■ Instructions to follow ■
Your response should reproduce every line of the entries that contains the word "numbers".

■ Material provided ■
◆ ◆ ◆ ◆ ◆
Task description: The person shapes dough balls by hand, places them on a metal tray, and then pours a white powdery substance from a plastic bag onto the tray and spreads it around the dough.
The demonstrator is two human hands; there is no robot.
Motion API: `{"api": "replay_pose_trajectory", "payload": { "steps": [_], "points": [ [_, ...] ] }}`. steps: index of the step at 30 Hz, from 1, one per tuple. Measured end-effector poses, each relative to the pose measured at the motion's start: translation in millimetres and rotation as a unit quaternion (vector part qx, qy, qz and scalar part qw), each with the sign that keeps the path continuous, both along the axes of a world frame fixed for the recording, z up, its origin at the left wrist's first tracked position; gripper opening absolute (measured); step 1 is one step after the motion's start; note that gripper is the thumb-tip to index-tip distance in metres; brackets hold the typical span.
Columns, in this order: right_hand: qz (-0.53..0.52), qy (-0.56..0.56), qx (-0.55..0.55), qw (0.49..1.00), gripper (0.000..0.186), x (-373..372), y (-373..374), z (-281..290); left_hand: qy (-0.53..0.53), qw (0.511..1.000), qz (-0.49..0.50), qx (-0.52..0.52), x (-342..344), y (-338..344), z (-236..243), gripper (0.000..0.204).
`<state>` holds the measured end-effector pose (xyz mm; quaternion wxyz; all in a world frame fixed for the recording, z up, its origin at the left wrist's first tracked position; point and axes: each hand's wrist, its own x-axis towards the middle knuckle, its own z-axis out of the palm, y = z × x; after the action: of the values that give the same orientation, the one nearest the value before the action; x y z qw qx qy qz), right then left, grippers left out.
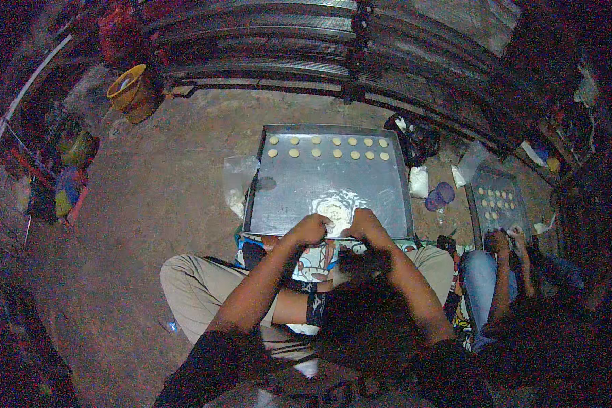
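Note:
A wide metal tray (299, 180) lies before my folded legs. Two rows of small, pale, round dough discs (316, 141) sit along its far side. Near the tray's front edge is a bright whitish patch (334, 204), partly glare, perhaps flour or dough. At the near side of this patch, my left hand (311, 230) is closed. Close beside it on the right, my right hand (366, 226) is closed too, knuckles up. Something whitish shows between the hands; whatever the fingers grip is too small and blurred to name.
A clear plastic bag (240, 178) lies left of the tray. To its right are a white bag (419, 182), purple containers (440, 196) and a black bag (415, 139). Another person's hands (506, 240) work at a second tray (500, 183). A yellow bucket (132, 95) stands far left.

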<state>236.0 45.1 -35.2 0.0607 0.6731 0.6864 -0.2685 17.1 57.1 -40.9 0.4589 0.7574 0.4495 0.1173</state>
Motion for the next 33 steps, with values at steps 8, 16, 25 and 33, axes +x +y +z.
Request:
{"api": "replay_pose_trajectory", "payload": {
  "steps": [8,16,25,33],
  "points": [
    [-0.112,-0.038,0.088,0.989,0.103,-54.3,-23.3,29.7,0.08,0.988,0.103,0.08,-34.0,20.0,-31.6,0.028],
    [-0.06,0.047,0.089,0.993,0.075,5.5,13.2,-43.7,0.153,0.982,0.045,0.103,-25.5,10.6,-8.7,0.028],
    [-0.066,0.01,0.002,0.998,0.088,12.6,-3.3,10.9,0.061,0.99,0.111,0.056,-24.7,11.6,6.7,0.026],
    [-0.005,-0.007,0.123,0.992,0.073,-7.0,6.8,-12.0,0.096,0.989,0.029,0.104,-25.1,10.1,-7.4,0.026]
  ]
}}
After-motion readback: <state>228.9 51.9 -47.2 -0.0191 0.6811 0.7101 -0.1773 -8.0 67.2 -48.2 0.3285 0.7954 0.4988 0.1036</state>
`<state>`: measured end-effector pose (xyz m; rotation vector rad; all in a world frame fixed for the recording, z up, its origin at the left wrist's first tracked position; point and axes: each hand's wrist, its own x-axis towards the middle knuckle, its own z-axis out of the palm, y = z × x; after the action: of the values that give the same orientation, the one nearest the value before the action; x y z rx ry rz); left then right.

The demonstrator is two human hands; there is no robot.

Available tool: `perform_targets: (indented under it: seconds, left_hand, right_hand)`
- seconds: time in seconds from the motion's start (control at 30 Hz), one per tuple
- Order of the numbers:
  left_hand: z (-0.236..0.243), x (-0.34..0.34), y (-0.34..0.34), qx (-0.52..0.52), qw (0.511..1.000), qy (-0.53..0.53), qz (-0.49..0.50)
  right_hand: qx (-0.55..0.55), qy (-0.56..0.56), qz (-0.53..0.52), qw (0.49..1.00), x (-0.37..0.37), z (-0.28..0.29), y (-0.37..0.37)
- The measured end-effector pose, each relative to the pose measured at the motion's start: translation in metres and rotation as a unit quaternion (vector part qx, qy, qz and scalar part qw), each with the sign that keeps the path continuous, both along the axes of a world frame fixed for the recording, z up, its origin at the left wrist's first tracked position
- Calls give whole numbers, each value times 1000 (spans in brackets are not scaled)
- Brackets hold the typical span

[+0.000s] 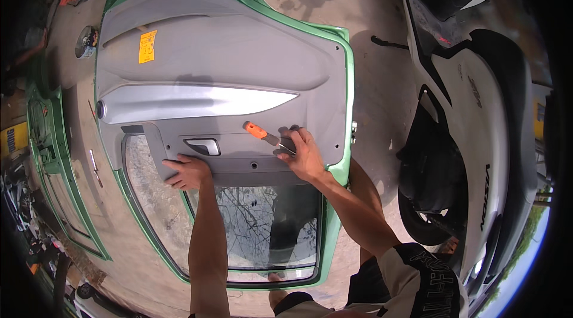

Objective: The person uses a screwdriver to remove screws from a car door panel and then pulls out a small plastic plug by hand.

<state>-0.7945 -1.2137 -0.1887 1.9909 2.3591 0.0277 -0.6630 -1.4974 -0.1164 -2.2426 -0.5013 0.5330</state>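
From here I see the left hand (pixel 190 173) spread, seemingly steadying the panel (pixel 239 49) at seven o'clock; right hand's (pixel 304 158) grip on the orange tool (pixel 255 130): cannot tell.

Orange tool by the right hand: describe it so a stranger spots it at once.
Start at the green door, then the long silver strip on its grey panel. Just below the strip, by the right hand, is the tool, its orange handle pointing up and left. Its orange colour sets it apart from the silver door handle to its left.

2 bare forearms (pixel 208 240) extended forward — left hand (pixel 191 173) palm-down, right hand (pixel 304 156) with bent fingers (pixel 293 138)
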Motion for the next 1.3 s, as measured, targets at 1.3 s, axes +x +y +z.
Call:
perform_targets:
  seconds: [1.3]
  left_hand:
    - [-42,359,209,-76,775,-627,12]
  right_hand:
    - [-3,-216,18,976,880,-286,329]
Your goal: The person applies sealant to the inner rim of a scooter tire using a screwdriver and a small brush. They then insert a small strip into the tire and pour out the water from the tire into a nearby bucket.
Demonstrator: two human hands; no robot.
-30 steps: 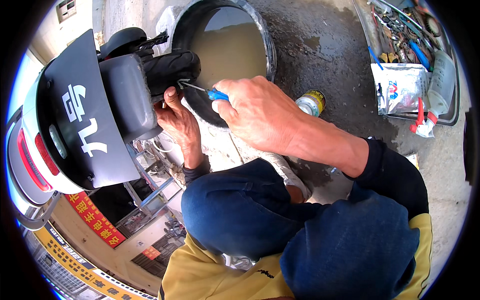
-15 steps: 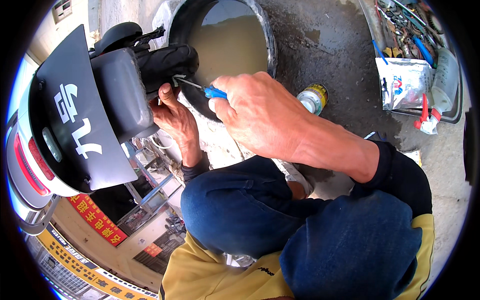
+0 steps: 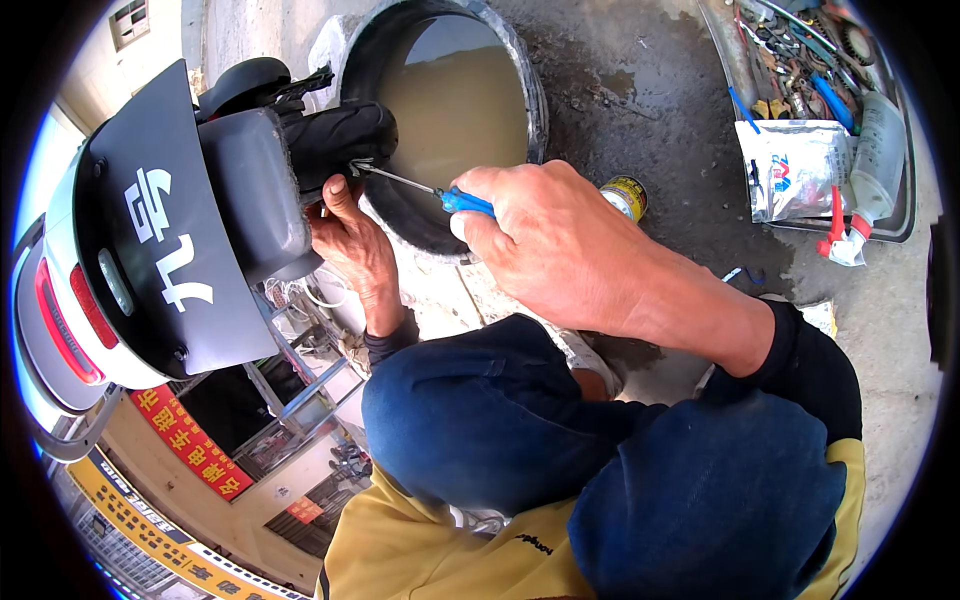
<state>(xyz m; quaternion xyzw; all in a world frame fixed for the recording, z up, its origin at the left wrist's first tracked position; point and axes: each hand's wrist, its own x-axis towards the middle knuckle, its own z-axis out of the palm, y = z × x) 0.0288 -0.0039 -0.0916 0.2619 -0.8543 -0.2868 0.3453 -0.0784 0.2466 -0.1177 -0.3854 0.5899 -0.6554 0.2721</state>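
Note:
A black tire (image 3: 345, 135) of a tipped scooter stands out over a tub of murky water. My right hand (image 3: 535, 235) is closed around the blue handle of a tire plug tool (image 3: 468, 202). Its thin metal shaft points left to the tire, and a small pale piece shows at the tip against the tread. Just below that spot, my left hand (image 3: 355, 250) grips the tire with its thumb up; the other fingers are partly hidden behind the wheel and the grey mudguard (image 3: 255, 190).
The black tub (image 3: 540, 110) stands beyond my hands. A yellow can (image 3: 627, 195) sits on the wet ground to its right. At the far right, a tray (image 3: 905, 225) holds tools, a silver packet (image 3: 795, 170) and a clear bottle (image 3: 880, 160). The scooter's dark rear panel (image 3: 190, 240) fills the left.
My right hand has moved right and slightly down with the tool, and more of its shaft shows. My left hand stays at the tire. The view has shifted a little.

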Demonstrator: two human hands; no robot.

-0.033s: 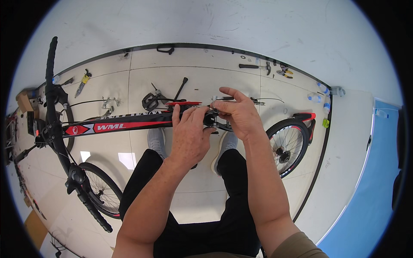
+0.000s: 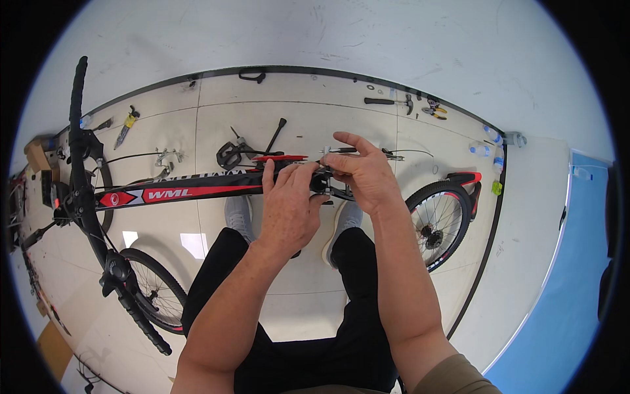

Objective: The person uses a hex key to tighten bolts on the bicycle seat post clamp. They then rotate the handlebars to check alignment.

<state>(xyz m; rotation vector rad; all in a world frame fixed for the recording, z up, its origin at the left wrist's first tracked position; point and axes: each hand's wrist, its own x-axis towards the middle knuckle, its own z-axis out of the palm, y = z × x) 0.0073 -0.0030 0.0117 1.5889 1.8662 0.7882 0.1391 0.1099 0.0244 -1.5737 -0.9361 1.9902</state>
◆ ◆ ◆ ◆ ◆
■ Solved exercise ■
- Order of the numbers:
- Calls give whole numbers, each value times 1000 (spans in brackets are not scaled)

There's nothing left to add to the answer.